California's Breadbasket Bites Back

Rising above the quilt of wheat, corn, and almond fields, the tell-tale ring of ruddy haze conveys the story: Growing pollution and development are threatening America's most diverse and productive farmland.

From Redding in the north to Bakersfield 450 miles south, it used to be a clear, 50-mile vista from the Sierra Nevadas across the Central Valley to the coastal ranges. But the valley now often resembles a giant bathtub of brown soup worthy of the skies over Los Angeles.

The sight owes partly to dust from tractors, mist from fertilizers, and pesticides that help grow half the nation's produce. But farmers say most of the smog is from people moving in - 1.8 million since 1982, taking 150,000 acres of farmland out of production. A tripling of population in 18 counties by 2040 could consume another million acres and remake America's breadbasket in the image of congested cities to the north and south.

"Our nation's premier farming area is being needlessly lost to poorly planned growth," says Jack Pandol, head of a coalition representing most of the valley's 40,000 farmers. Today, his coalition is singling out rapid urban development as a serious threat to the nation's foremost farming region and is proposing 10 sweeping measures to safeguard the area's agricultural economy and resources.

"We would never allow our national parks, our coal or oil reserves, our best and most-productive plants and factories, or other strategic national resources to be overrun in this fashion," says Mr. Pandol. Six of the nation's top 10 agricultural counties are in the Central Valley, producing more than 250 commodities and $16 billion of the state's $24.5 billion farm crop. "Why then are we permitting it to happen to the nation's most-productive food factory?" he asks.

Formed nearly two years ago, the Agricultural Task Force for Resource Conservation and Economic Growth in the Central Valley has brought federal, state, and local government officials to the same table with environmental groups, real estate brokers, and the agriculture industry. Members include most of the top agriculture groups in the state, including the California Farm Bureau Federation, the California Association of Farm Managers, and leading ranchers.

"We simply felt that it was time for agriculture to speak for itself out of some kind of consensus," says Mike Chrisman, vice chairman of the group. "We feel this is a crucial turning point for growth issues in the Central Valley."

Farmers' rights

Among the group's recommendations is the simple, formal recognition that agriculture is a legitimate and necessary land use that contributes to the local, state, and national economies and is not merely a way station for urban development.

The group also wants to require buffers on newly created urban edges in cities and unincorporated urban areas. It would strengthen "right to farm" laws, too. Some counties have instituted such laws - which mandate that new residents sign disclosure notices that they're aware of noise, dust, insects, animals - while others have not.

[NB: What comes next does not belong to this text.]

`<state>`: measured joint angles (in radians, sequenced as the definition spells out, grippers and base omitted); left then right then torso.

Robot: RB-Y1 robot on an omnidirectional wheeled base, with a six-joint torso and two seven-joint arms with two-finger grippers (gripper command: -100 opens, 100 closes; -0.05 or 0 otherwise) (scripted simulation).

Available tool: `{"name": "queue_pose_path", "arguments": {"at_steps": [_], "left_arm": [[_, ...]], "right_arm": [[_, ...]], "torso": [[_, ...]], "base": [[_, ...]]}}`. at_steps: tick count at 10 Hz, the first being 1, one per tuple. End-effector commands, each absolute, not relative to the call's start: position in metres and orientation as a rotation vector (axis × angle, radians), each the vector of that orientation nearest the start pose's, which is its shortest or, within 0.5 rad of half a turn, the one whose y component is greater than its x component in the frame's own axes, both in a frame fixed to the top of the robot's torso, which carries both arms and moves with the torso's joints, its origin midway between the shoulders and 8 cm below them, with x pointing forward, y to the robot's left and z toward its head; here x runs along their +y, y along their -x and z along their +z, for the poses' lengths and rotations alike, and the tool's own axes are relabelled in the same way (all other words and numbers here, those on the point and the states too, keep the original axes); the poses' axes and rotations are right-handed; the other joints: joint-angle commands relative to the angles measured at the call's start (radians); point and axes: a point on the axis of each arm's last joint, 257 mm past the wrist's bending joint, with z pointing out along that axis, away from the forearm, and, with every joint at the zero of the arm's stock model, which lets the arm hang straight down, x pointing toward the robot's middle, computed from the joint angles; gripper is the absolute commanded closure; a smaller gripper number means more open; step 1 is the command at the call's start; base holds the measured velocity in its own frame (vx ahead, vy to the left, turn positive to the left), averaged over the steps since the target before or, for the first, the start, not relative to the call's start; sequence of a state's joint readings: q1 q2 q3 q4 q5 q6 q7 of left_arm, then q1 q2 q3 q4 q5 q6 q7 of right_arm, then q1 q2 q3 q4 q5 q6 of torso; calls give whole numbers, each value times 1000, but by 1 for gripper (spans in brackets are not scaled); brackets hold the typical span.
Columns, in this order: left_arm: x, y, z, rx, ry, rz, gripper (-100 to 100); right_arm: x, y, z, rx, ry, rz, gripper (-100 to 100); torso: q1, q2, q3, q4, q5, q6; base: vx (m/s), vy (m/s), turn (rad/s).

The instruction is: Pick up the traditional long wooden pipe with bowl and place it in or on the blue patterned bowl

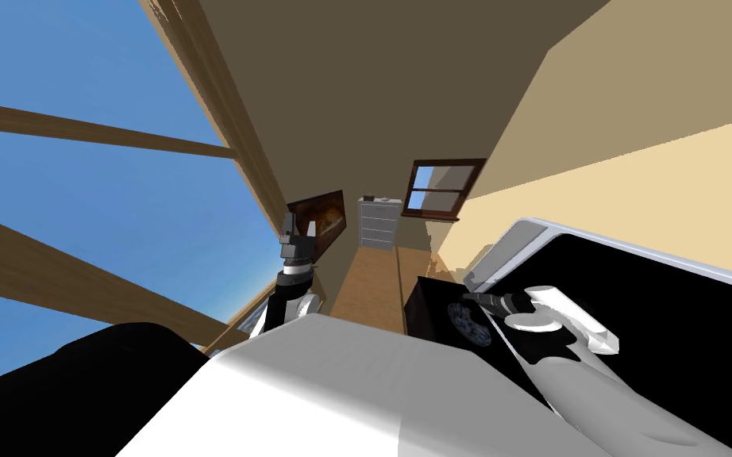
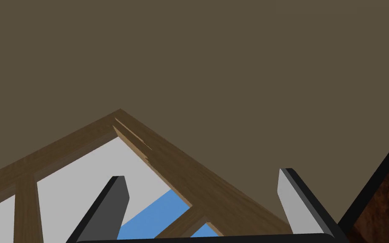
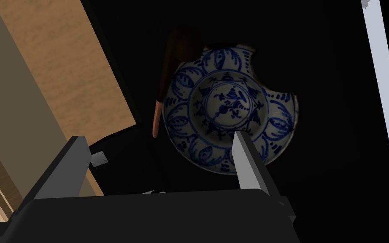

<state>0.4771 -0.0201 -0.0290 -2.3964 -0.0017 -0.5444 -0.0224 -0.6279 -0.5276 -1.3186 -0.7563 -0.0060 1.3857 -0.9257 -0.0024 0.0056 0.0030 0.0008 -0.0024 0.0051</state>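
Note:
The blue patterned bowl (image 3: 230, 109) sits on a black surface (image 3: 337, 147), white with blue leaf marks; dark shapes cut into its far rim. The long pipe (image 3: 159, 110) lies right beside it, its pale brown stem end toward my hand and its dark bowl end by the bowl's rim; I cannot tell whether they touch. My right gripper (image 3: 160, 164) hangs open above both, with nothing between its fingers. In the head view the right gripper (image 1: 469, 299) is over the bowl (image 1: 468, 322). My left gripper (image 1: 297, 226) is raised at my left, open and empty (image 2: 202, 198).
The black surface is a low dark stand (image 1: 428, 305) beside a white-rimmed black slab (image 1: 531, 230). A wooden floor strip (image 1: 372, 286) runs to a white dresser (image 1: 379, 222). A large window (image 1: 78, 198) is close on the left.

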Motion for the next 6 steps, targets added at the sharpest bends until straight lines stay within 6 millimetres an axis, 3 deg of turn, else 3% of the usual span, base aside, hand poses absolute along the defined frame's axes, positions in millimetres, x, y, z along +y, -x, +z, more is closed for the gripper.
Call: {"name": "queue_pose_path", "arguments": {"at_steps": [1,6], "left_arm": [[264,-310,89,471,520,-1352,0],[264,-310,89,471,520,-1352,0]], "right_arm": [[-549,-404,-375,673,2791,-564,0],[-549,-404,-375,672,2791,-564,0]], "torso": [[0,0,0,0,0,0],[0,-5,-3,-1,0,0]], "base": [[-9,1,-9],[0,0,0]]}}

"People pour in here because they want the rural life, clean air, sweeping views and don't realize by their very coming they threaten the way of life that maintains that setting," says Judy Freitas, a planning commissioner in Kings County and fourth-generation farmer. "There needs to be some serious consciousness-raising."

Many-pronged strategy

Other principles include ensuring that farmers get easy and cheap access to water; forcing developers to find new water before their developments are approved; standardizing across each county the plans and incentives to limit growth to cities; and expanding California law to allow more analysis of the potential environmental impact of development.

The task force also wants cities to corral growth within their own boundaries - rather than continuing to sprawl onto farmland.

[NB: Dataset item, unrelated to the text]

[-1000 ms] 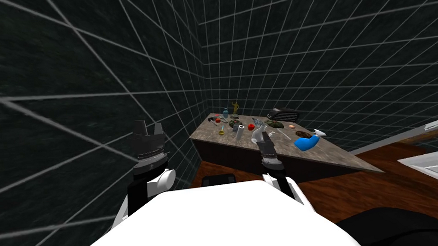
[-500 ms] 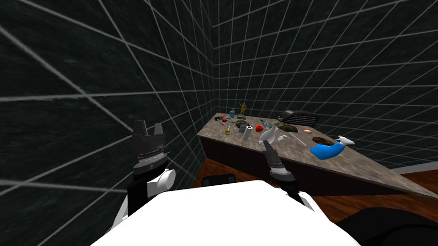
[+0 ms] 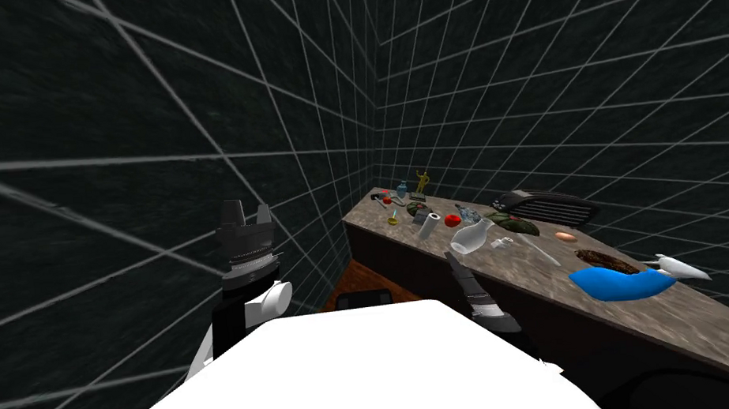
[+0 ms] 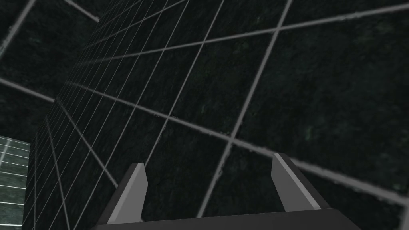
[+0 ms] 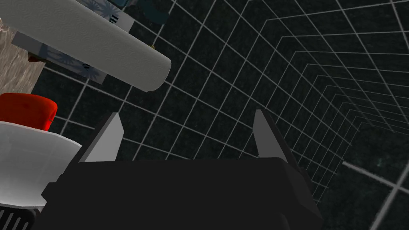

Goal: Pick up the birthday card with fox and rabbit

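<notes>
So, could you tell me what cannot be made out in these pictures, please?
- The card: head view, too small among the clutter on the counter.
- A printed flat thing: right wrist view, mostly under the white roll, cut off by the edge.

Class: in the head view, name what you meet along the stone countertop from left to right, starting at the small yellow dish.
small yellow dish → white roll → pale vase → small pink disc → blue cushion → white pointed figure
</notes>
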You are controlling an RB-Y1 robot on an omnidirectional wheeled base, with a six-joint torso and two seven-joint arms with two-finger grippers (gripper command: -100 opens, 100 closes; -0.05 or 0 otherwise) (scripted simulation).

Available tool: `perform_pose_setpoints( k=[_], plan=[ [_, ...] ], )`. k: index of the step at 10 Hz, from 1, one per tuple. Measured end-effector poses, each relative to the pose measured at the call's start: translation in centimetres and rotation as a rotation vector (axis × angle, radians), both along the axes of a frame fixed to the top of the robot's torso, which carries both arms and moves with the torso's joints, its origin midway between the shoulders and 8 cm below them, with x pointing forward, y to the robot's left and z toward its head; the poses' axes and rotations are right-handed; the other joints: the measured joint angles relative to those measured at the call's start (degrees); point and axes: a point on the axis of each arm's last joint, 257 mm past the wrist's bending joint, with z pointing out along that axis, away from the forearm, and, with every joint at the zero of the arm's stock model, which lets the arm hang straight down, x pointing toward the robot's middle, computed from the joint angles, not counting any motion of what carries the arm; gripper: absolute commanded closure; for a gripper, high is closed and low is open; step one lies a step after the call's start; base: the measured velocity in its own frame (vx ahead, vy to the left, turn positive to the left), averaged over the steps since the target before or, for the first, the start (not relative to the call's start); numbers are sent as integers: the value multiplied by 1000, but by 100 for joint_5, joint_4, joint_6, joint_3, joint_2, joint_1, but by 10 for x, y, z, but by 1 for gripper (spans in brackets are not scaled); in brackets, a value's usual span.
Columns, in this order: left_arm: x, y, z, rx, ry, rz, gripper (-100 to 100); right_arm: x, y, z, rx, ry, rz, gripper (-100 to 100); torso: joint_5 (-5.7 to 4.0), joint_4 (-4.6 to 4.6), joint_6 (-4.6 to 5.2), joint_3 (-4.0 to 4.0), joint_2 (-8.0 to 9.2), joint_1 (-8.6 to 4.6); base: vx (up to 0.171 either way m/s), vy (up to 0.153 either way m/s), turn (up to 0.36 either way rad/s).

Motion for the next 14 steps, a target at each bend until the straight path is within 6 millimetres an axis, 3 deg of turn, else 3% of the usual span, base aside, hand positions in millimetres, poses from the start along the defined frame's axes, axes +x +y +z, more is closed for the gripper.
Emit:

The task force's plan "is a very important recognition that we in America have a frontier mentality to just push outward if it is possible, rather than upward," says Marc Reisner, an author and leading authority on water and farm issues in the West. "European cities have recognized the strategic importance of their own farm industries and have developed an island mentality instead. We should learn from this."

Indeed, some see national security at stake. "Demands for food are only going to grow globally, and such a comparable region for productivity is not going to be available," says Tim Warman, vice president for programs at American Farmland Trust in Washington. "The thought that we can continue to replenish domestic food sources with imported food from overseas is extremely shortsighted."

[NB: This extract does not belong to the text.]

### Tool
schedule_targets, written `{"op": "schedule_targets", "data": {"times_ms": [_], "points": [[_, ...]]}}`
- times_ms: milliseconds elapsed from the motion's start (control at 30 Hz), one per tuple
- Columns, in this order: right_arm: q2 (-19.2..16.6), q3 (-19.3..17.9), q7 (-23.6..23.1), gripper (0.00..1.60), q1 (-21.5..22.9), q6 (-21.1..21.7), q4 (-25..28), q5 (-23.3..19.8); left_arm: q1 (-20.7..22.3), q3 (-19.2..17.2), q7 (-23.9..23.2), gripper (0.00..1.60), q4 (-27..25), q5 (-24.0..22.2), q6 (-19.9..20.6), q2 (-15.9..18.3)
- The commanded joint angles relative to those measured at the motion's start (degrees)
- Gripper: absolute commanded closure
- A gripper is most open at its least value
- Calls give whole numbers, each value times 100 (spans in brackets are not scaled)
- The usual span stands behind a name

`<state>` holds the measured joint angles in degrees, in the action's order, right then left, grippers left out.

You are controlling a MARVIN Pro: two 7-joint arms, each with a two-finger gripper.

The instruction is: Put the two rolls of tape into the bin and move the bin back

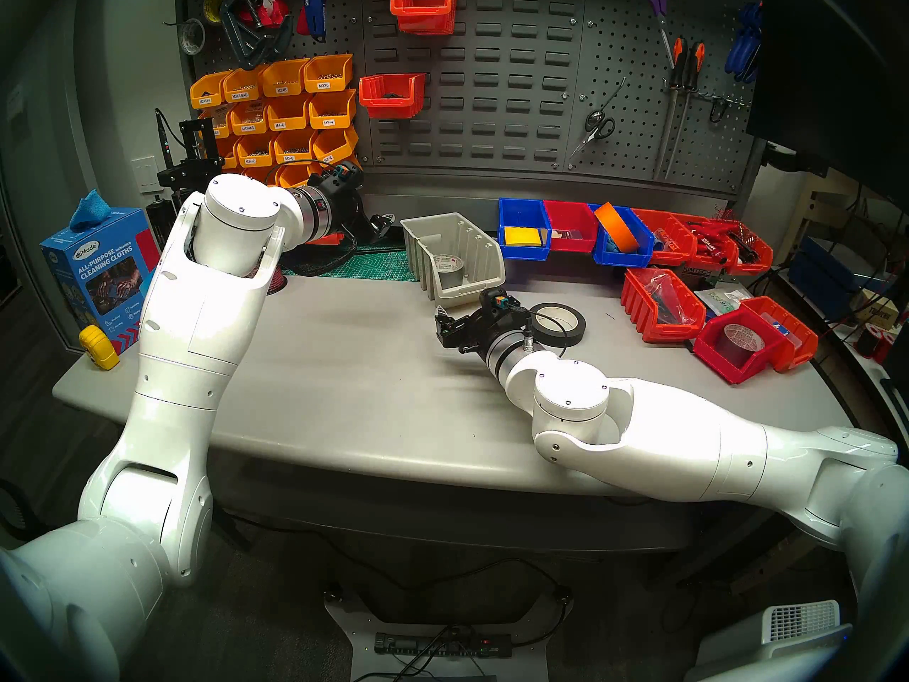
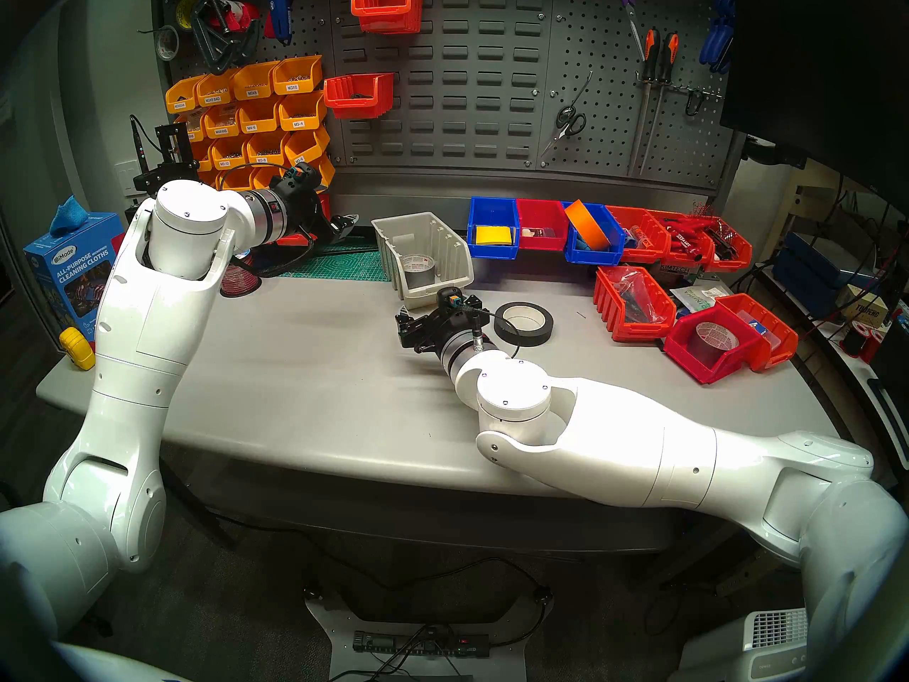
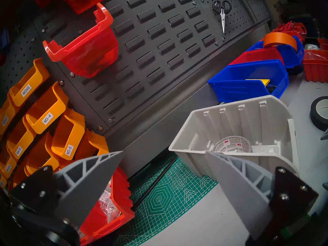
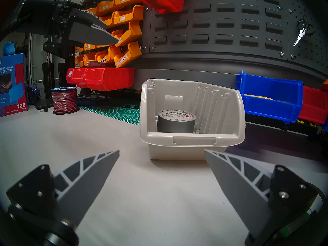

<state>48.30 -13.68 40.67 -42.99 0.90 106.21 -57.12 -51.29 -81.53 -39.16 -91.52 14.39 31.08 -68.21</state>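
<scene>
Your right gripper (image 4: 161, 156) is hanging low over the desk (image 1: 344, 371), jaws standing wide apart and holding nothing, pointing at the low front lip of the beige-grey bin (image 4: 192, 140). The bin is sitting on the desk just ahead of those fingers, not touching them as far as the right wrist view is showing.

The silver-grey roll (image 4: 175, 122) is already lying inside the bin, flat on the floor of it, printed white core facing up (3M print is reading clearly from both wrist views).

The black roll (image 1: 558, 324) is still lying flat on the desk outside the bin, just to the right of your right wrist. A black cable from the wrist is crossing over it in the head views. So you are looking at 1 of 2 rolls in.

Your left gripper (image 3: 164, 152) is holding up high at the back left, near the yellow wall bins (image 3: 46, 114), jaws also spread wide and empty. It is sitting above the green cutting mat (image 3: 170, 196), well left of the bin's rear corner.

Behind the bin to the right, a row of blue and red bins (image 1: 570, 233) is lining the back of the desk, 1 of them carrying an orange roll (image 1: 615, 226). A red wire spool (image 4: 64, 102) is standing on the left.
</scene>
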Motion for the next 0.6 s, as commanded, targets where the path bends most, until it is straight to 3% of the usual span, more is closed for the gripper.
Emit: {"op": "schedule_targets", "data": {"times_ms": [0, 267, 567], "points": [[-4, -42, -81, 0, 96, 9, -28, 21, 72, -37, 10, 0, -66, -10, -18, 2], [113, -107, -48, 0, 324, 338, -480, -40, 72, -37, 10, 0, -65, -9, -19, 1], [-225, -139, 116, 0, 424, 951, -184, -102, 72, -37, 10, 0, -65, -9, -21, 1]]}}
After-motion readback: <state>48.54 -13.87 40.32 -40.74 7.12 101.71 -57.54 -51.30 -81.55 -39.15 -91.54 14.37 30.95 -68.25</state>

But even before release of the recommendations, developer groups have already taken issue with some of the task-force premises, although they welcome fresh dialogue.

"It is the demand of people who want to live in these areas with inexpensive, affordable housing and cannot find it elsewhere that is driving this," says Rex Hime, president of California Business Properties Association.

Squeezed out of Bay Area

He notes that environmental groups in the San Francisco Bay region have helped push development in the Central Valley by closing off 600,000 acres in the Bay Area over recent years to development. Demand for housing pushes up real estate value, luring farmers to sell their land and local governments to support such sales to attract higher tax revenue. "There is plenty of land for farms as well as schools, homes, and shopping centers," says Mr. Hime.

Some environmental groups are questioning key task-force recommendations. "We support the goal of ending sprawl in the Central Valley," says the National Resource Defense Council's Ronnie Cohen, a policy analyst. "But we would urge them to focus on besides ones that justify additional water to farms instead of environmental and industrial uses."